Folha - Quem seria então o aventureiro?
Ciro -
Essa conversa revela o desvio de um tipo medíocre de acadêmico. Se você olhar bem e espremer o que eles dizem, não presta nada no país real.
Fernando Henrique ajudou a construir isso. Príncipe dos sociólogos, linda biografia, patrocinou um governo desastrado. Ficou todo mundo com o pé atrás.
Coloque defeito, quantos eu não devo ter? Mas tem de ser real. Não vale subjetivismo, uma interdição que pretende substituir o julgamento popular.

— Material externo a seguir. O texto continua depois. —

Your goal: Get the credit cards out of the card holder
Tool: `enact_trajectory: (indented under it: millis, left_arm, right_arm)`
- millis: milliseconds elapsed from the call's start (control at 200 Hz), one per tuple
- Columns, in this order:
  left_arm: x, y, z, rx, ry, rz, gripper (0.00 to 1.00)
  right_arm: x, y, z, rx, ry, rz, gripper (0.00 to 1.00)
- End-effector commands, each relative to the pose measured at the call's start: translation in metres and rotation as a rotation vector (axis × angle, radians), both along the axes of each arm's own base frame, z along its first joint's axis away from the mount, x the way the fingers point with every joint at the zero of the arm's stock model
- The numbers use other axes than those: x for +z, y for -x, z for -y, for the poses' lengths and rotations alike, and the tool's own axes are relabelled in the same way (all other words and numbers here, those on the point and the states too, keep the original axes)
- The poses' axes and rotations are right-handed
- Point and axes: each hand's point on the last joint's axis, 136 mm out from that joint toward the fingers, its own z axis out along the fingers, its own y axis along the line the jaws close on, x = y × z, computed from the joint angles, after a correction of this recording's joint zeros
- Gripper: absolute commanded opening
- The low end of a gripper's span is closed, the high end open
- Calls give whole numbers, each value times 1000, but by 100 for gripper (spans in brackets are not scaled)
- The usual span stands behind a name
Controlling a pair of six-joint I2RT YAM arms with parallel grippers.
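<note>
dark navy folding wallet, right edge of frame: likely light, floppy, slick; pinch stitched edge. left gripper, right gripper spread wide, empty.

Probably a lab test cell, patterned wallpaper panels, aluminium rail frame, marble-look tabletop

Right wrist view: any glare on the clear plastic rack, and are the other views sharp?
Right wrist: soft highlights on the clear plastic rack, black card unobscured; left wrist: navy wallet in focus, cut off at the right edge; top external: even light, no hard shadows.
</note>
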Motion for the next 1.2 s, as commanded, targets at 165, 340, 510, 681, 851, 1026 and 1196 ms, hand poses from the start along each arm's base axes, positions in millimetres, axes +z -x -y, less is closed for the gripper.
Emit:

Folha - Há bairrismo na teoria do aventureiro?
Ciro -
Sem dúvida.
Quem está fazendo uma crítica absolutamente lúcida e merece ser ouvido é o José Luís Fiori [cientista político da Universidade Federal do Rio de Janeiro, autor do recém-lançado "2001: O Brasil no Espaço"".
Agora, o último que eu li, francamente não sei quem é, elegeu-se no Cebrap [Fernando Limongi, novo presidente do Centro Brasileiro de Análise e Planejamento", é algo impressionante [em entrevista à Folha, o cientista político opinou que a candidatura de Ciro não vai decolar".
O camarada põe, dispõe, diz quem pode e quem não pode ser candidato, não explica por quê e termina sem conclusão. Ou melhor, você conclui que tem de ser o Serra. Está ali, mas o sujeito não tem coragem de se engajar.
É como o José Arthur Giannotti defendendo o "espaço da amoralidade na política".
A relação entre moral e política é de fato complexa, mas em nenhuma hipótese essa discussão pode servir para justificar compra de votos ou balcão de negócios com dinheiro público para tirar assinatura de pilantra da CPI.
É bobagem interesseira. Muito melhor bater palma para a Marília Pera, que apoiou o Collor.
Ou agora para a Gal Costa, que em sua santa ingenuidade foi lá apoiar o Antonio Carlos Magalhães. Porque gosta dele, "pai da Bahia", ela acredita nisso.